Every line that appears in the listing is to be set down verbatim.

Recorded information:
....

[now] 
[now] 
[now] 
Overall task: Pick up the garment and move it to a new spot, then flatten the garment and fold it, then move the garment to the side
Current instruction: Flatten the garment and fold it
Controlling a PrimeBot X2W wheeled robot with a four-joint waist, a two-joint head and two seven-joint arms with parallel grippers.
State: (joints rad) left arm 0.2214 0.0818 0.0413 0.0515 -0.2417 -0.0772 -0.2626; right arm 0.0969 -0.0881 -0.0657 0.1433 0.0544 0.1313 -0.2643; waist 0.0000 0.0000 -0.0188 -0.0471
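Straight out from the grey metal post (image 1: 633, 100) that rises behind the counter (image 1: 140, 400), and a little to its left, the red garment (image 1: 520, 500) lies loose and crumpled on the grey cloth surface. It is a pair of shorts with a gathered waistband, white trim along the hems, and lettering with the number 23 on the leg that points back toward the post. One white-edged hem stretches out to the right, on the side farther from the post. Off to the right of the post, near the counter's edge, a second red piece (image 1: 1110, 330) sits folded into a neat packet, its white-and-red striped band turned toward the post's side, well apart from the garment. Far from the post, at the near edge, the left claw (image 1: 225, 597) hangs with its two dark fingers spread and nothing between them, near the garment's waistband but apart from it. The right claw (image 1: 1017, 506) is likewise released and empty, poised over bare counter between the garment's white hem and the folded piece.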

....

Output of the exercise:
[now] 
[now] 
[now] 
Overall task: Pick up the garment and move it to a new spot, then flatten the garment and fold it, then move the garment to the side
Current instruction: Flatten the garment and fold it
Controlling a PrimeBot X2W wheeled robot with a four-joint waist, a two-joint head and two seven-joint arms with parallel grippers.
State: (joints rad) left arm 0.2214 0.0818 0.0413 0.0515 -0.2417 -0.0772 -0.2626; right arm 0.0969 -0.0881 -0.0657 0.1433 0.0544 0.1313 -0.2643; waist 0.0000 0.0000 -0.0188 -0.0471
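Straight out from the grey metal post (image 1: 633, 100) that rises behind the counter (image 1: 140, 400), and a little to its left, the red garment (image 1: 520, 500) lies loose and crumpled on the grey cloth surface. It is a pair of shorts with a gathered waistband, white trim along the hems, and lettering with the number 23 on the leg that points back toward the post. One white-edged hem stretches out to the right, on the side farther from the post. Off to the right of the post, near the counter's edge, a second red piece (image 1: 1110, 330) sits folded into a neat packet, its white-and-red striped band turned toward the post's side, well apart from the garment. Far from the post, at the near edge, the left claw (image 1: 225, 597) hangs with its two dark fingers spread and nothing between them, near the garment's waistband but apart from it. The right claw (image 1: 1017, 506) is likewise released and empty, poised over bare counter between the garment's white hem and the folded piece.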

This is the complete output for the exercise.